It’s the last Friday in June and the pews of Saint Benedict’s Parish in Halifax are filled with people of all ages and walks of life who have one thing in common.

Each one of them has come to say a final farewell to a family member or a friend who donated their body for the advancement of medical education and research.

The soaring notes of soloist Anita Simmons-Clancy set the tone for a service that included a reading of the names and heartfelt eulogies from university students and a resident physician who benefitted from the body donations via their anatomy labs.

In a touching service that left many dabbing the corners of their eyes, the Human Body Donation Program paid tribute to 129 donors at its annual memorial service. The remains of donors typically remain in the program for anywhere between one to three years and the program’s capacity for acceptance each year is usually between 100 and 120 bodies.

The Human Body Donation Program is operated by the Dalhousie University’s Faculty of Medicine and the Department of Medical Neuroscience, and partners closely with the QEII Health Sciences Centre for teaching and education opportunities.

For many attendees at the memorial service, it is the first official service held for their loved one. One of those who donated his body for medical research was Ron Blom.

Sandi, Ron’s wife, attended the memorial service with her family. A passionate advocate of the program, she doesn’t regret for one second the decision she and her husband made.

“I highly recommend this. The loss of your loved one is so overwhelming but this experience with the Body Donation Program helped me keep my sanity,” Sandi says.

Sandi and Ron were teenage sweethearts, best friends and business partners. Ron suffered a severe stroke in 2011, and the couple moved from Ontario back to their home province of Nova Scotia in July 2012.

One of the first things Sandi did when she arrived in Halifax was contact the Human Body Donation Program.

“When my husband and I were living in Ontario, my stepdad passed away. Mom told us he was donating his body (to Dalhousie) and we found it fascinating as it was the first time we’d heard of it,” she recalls.

“When Ronnie did pass, his palliative care nurse came to our home and was a tremendous help; and when the people came for his body they were so quiet and professional and they looked after everything,” Sandi remembers.

Professional, empathetic, dedicated, kind. Those are all words used to describe Brenda Armstrong, coordinator of the Human Body Donation Program and the first point of contact for anyone exploring the possibility of donating their body for medical education and research.

The program currently has 60,000 to 70,000 potential donors on file from throughout the Maritimes. In addition to completing forms that are kept on file noting the individual’s intention to donate remains at the time of death, individuals need to inform their families of their decision.

“We also highly recommend that at the time of making their intention they also have an alternate or backup plan that could be followed because the decision to actually accept the remains is only made at the time of death and sometimes, unfortunately, circumstances do not allow for all remains to be accepted,” Brenda explains.

The number one reason for refusal of remains is if the program is closed, typically due to their facilities being full. Other reasons for refusal include issues that interfere with preservation of the remains--things like unhealed surgeries, major traumatic accidents and burns.

“Basically, remains are used for teaching purposes for students in many disciplines - medical and dental programs, occupational therapy, physiotherapy, and nursing,” explains Catherine Currell, the Human Body Donation Program’s department administrator and program manager.

“We also have learners through our Clinical Cadaver Program for the residency programs at the QEII which take place namely at the Skills Centre and that would be for teaching purposes at a higher level.”

An important extension of the Human Body Donation Program, the Clinical Cadaver Program has been in place since 2007. It provides a teaching and learning experience on specimens that are nearly indistinguishable from live patients.

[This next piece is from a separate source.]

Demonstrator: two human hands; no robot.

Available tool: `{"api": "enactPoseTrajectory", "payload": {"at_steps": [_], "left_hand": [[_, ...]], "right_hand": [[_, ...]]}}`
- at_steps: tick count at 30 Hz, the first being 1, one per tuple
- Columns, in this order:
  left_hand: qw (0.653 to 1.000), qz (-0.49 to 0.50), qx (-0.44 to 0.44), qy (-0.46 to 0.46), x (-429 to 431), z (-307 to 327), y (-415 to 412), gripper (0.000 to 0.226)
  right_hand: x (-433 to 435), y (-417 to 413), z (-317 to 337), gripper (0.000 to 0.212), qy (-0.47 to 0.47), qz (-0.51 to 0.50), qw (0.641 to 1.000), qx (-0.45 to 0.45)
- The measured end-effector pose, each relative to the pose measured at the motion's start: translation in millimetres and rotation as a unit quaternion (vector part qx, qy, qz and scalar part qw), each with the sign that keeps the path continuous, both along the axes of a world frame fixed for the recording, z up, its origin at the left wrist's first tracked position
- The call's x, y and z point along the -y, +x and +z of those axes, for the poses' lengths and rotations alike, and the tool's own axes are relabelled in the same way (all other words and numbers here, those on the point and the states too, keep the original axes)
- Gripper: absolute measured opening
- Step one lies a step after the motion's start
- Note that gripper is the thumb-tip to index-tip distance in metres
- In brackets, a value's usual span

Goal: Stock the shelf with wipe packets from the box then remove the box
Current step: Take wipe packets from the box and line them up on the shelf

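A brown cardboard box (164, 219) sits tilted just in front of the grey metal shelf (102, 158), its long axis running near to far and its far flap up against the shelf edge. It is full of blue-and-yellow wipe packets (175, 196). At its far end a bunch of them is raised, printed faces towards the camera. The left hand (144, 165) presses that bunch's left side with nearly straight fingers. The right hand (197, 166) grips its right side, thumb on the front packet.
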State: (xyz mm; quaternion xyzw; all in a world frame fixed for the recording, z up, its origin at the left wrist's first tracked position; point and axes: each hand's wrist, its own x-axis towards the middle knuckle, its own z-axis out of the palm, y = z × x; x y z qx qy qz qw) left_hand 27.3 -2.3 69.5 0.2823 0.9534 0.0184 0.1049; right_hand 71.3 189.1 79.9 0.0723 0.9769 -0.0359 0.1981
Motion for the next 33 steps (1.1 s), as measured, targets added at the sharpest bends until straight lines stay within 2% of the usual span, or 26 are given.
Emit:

“There are two types of embalming. One is traditional, which is generally used for our undergrad teaching programs, and then there’s our clinical, which really is a light embalming which makes the remains more lifelike,” Catherine explains.

“The Clinical Cadaver Program uses these remains at the QEII. Most of the sessions are done at the Skills Centre and the disciplines that use them range from orthopaedics to urology, neurology, the whole gamut, really.”

The Simulation Bay at the QEII’s Charles V. Keating Emergency and Trauma Centre also benefits from the Clinical Cadaver Program. Health professionals ranging from practicing physicians to nurses and paramedics can all train there on an ongoing basis, honing skills ranging from suturing to scopes and intubation.

“One paramedic can intubate a cadaver 20 times in a half hour. That’s equal to two years of field work,” explains Rob Sandeski, the Human Body Donation Program’s anatomical laboratories coordinator.

“You put that same opportunity in the hands of a skilled surgeon and patient safety rises ten-fold.”

In addition to increased patient safety, Rob says the QEII’s Clinical Cadaver Program increases the confidence of clinicians who can practice rare procedures they might not typically encounter.

“When you get into these clinical years, these skills are being honed and the benefits to the patients they care for are tremendous,” Rob says.